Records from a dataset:

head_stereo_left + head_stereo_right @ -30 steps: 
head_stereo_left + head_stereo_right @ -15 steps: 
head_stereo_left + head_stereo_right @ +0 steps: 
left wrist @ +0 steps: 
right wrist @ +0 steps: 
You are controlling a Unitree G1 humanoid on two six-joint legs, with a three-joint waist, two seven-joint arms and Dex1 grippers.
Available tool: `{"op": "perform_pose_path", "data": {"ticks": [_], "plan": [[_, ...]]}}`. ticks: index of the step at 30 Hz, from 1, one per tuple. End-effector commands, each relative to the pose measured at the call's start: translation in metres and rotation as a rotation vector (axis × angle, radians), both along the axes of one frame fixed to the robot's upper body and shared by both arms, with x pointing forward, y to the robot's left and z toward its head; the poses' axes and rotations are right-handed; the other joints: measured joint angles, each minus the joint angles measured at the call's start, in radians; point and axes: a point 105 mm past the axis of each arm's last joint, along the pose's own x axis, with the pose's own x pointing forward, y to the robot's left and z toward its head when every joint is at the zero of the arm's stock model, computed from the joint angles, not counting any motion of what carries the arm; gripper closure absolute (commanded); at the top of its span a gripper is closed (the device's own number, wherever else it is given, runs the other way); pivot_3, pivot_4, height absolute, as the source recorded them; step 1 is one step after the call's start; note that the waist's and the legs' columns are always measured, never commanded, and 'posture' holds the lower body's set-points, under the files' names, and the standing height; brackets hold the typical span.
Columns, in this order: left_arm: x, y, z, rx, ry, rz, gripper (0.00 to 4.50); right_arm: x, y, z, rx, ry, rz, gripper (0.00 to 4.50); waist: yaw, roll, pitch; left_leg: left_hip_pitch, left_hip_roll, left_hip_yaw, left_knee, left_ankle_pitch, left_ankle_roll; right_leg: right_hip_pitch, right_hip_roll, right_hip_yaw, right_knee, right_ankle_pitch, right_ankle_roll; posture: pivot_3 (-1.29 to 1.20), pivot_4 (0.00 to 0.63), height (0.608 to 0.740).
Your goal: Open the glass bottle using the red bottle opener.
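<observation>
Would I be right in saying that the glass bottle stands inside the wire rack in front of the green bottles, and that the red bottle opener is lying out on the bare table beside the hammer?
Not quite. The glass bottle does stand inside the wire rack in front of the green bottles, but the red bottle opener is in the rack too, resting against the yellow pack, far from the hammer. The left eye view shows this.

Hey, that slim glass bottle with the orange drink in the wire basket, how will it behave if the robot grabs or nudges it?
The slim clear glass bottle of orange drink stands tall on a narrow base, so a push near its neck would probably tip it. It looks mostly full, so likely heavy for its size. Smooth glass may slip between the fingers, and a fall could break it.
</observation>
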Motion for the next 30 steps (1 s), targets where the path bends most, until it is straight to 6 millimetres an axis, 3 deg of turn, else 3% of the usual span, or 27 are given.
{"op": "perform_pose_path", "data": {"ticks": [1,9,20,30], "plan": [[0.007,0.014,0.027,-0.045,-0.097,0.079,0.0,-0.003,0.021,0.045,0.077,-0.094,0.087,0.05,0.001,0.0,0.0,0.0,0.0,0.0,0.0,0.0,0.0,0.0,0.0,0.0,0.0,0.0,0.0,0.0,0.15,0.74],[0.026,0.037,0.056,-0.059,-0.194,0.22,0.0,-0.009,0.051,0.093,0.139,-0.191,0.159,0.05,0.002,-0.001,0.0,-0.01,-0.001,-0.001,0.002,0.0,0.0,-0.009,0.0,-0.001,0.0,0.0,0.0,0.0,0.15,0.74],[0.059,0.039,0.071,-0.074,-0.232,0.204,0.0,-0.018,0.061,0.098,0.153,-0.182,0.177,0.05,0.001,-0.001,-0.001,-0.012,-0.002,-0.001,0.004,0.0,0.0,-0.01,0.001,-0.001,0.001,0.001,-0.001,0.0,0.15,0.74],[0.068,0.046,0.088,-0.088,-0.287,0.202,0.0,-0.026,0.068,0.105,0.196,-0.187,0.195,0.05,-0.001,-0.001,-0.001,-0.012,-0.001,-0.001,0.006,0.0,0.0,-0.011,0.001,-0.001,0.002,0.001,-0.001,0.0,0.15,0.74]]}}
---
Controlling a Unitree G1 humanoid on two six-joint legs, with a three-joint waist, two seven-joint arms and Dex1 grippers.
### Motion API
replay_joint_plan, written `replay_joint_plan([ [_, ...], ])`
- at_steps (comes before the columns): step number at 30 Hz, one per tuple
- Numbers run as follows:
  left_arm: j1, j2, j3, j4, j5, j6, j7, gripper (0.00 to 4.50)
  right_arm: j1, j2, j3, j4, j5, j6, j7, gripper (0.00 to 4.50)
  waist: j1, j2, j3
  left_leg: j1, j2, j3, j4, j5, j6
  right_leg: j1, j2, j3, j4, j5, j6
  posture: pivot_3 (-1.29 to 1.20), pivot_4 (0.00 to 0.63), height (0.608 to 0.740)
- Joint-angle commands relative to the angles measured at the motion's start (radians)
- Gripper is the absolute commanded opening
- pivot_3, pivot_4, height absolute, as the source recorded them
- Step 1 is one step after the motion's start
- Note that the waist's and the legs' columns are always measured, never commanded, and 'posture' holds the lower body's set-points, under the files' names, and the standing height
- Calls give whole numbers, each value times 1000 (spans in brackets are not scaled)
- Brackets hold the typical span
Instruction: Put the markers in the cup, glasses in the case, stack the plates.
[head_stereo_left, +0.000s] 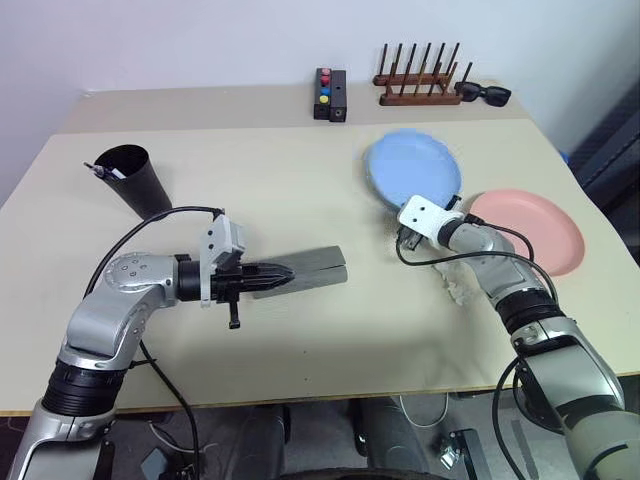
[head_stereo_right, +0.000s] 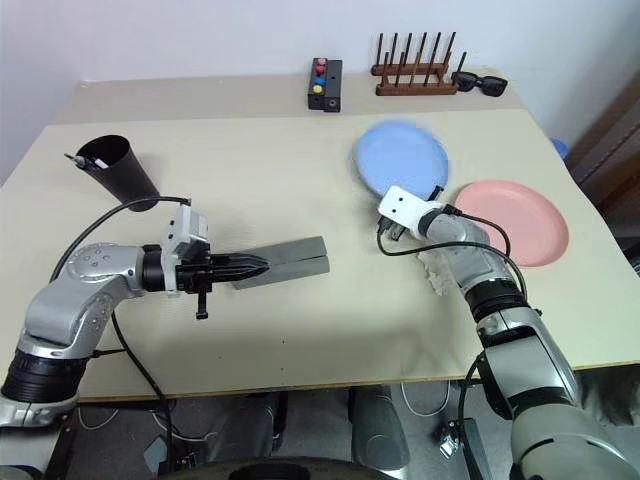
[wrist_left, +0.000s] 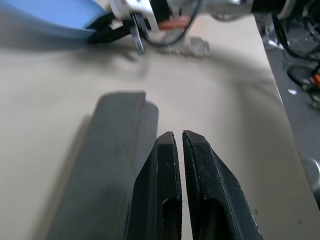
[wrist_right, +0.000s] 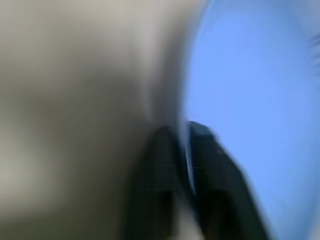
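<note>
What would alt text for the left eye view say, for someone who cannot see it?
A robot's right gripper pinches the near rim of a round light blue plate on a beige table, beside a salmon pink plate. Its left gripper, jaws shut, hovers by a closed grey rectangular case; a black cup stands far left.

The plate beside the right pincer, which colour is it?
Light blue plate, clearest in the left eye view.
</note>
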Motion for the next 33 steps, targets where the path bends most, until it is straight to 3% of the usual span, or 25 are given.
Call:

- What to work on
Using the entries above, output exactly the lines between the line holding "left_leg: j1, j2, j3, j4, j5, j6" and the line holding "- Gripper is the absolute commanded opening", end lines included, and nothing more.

- Solution to this exercise
  left_leg: j1, j2, j3, j4, j5, j6
  right_leg: j1, j2, j3, j4, j5, j6
  posture: pivot_3 (-1.29 to 1.20), pivot_4 (0.00 to 0.63), height (0.608 to 0.740)
- Joint-angle commands relative to the angles measured at the motion's start (radians)
- Gripper is the absolute commanded opening

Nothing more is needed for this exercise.